Find all lines in the listing that include the word "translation", then copy them.
▬▬▬
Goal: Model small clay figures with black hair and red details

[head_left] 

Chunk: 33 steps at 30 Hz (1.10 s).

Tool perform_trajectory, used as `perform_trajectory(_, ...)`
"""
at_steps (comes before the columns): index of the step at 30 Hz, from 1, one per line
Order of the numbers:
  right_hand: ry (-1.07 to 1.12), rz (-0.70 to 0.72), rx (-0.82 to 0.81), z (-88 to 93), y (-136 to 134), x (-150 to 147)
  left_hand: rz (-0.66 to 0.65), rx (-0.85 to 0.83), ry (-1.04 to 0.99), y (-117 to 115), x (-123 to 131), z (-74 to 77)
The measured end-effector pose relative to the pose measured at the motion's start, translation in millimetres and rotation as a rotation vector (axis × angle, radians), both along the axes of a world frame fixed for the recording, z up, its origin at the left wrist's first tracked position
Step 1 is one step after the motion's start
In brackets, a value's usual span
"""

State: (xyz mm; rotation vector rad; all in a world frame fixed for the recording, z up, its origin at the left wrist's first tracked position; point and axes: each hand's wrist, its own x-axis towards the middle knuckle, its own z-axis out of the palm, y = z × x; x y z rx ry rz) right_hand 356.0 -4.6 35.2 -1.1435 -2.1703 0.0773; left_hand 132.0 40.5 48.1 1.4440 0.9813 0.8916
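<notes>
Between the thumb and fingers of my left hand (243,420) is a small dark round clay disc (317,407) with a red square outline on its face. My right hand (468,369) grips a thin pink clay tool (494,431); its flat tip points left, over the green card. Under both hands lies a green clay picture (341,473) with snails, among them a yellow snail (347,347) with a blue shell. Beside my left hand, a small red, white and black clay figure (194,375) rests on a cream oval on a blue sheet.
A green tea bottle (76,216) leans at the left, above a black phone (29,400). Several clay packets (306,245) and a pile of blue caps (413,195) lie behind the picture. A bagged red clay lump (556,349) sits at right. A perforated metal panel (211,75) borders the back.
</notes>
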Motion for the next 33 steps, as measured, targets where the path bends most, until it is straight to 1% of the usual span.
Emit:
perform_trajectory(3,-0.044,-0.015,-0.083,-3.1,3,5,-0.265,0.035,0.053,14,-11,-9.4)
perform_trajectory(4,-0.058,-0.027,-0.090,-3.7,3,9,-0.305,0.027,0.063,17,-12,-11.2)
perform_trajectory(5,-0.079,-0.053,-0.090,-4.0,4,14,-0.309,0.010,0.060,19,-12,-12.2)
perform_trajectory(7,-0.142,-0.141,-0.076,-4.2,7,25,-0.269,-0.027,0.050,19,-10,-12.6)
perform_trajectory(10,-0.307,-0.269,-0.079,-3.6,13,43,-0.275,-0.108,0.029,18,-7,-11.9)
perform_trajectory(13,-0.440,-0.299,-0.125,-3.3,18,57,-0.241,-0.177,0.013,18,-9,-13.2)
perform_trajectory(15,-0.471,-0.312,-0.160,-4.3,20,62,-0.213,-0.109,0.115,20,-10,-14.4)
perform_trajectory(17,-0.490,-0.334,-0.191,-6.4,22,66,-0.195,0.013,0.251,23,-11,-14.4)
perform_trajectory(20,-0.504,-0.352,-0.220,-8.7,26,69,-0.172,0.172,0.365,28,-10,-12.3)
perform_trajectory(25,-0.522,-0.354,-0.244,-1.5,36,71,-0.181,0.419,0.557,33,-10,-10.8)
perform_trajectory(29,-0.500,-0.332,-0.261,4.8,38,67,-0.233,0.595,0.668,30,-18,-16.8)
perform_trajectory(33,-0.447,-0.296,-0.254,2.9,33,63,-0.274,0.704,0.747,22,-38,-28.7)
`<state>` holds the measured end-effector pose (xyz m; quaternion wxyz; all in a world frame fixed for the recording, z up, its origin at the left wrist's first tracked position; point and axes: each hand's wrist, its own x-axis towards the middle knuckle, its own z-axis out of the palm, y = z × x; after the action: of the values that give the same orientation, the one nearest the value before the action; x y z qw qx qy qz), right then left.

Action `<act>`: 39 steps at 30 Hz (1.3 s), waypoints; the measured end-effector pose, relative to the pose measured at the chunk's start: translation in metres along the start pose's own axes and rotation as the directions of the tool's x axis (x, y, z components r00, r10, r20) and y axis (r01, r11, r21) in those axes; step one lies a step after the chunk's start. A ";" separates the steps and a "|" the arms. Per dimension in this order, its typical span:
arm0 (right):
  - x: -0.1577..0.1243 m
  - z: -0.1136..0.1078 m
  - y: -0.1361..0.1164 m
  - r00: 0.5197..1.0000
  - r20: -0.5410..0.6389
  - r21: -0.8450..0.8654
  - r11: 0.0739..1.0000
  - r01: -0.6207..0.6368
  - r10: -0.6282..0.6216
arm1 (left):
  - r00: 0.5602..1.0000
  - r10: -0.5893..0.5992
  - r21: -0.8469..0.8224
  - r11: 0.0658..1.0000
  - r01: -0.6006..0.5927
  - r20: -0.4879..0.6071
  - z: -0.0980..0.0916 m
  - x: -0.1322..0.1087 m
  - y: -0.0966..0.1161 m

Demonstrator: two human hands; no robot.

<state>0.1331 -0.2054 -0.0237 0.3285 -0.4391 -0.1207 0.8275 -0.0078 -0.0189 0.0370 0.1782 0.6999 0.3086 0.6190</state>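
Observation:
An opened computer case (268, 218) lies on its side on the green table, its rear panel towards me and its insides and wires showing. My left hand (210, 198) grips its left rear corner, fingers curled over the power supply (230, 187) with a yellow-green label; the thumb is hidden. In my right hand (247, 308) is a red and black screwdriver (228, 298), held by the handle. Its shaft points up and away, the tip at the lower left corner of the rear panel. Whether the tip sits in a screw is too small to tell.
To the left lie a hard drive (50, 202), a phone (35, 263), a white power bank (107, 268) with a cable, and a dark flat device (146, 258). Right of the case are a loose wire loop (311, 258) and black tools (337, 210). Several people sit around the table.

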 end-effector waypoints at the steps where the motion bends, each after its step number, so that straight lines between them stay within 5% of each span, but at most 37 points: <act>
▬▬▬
__Expected answer__:
The measured end-effector pose relative to the pose measured at the motion's start, translation in millimetres and rotation as a rotation vector (axis × angle, radians), both along the axes of a world frame fixed for the recording, z up, its origin at the left wrist's first tracked position
Action `<act>`: 39 steps at 30 Hz (1.3 s), waypoints; the measured end-effector pose, relative to the pose measured at the chunk's start: translation in metres along the start pose's own axes and rotation as the directions of the tool's x axis (x, y, z components r00, r10, r20) and y axis (r01, r11, r21) in those axes; step one lies a step after the chunk's start. A ";" separates the steps and a "|" the arms. Per dimension in this order, its typical span:

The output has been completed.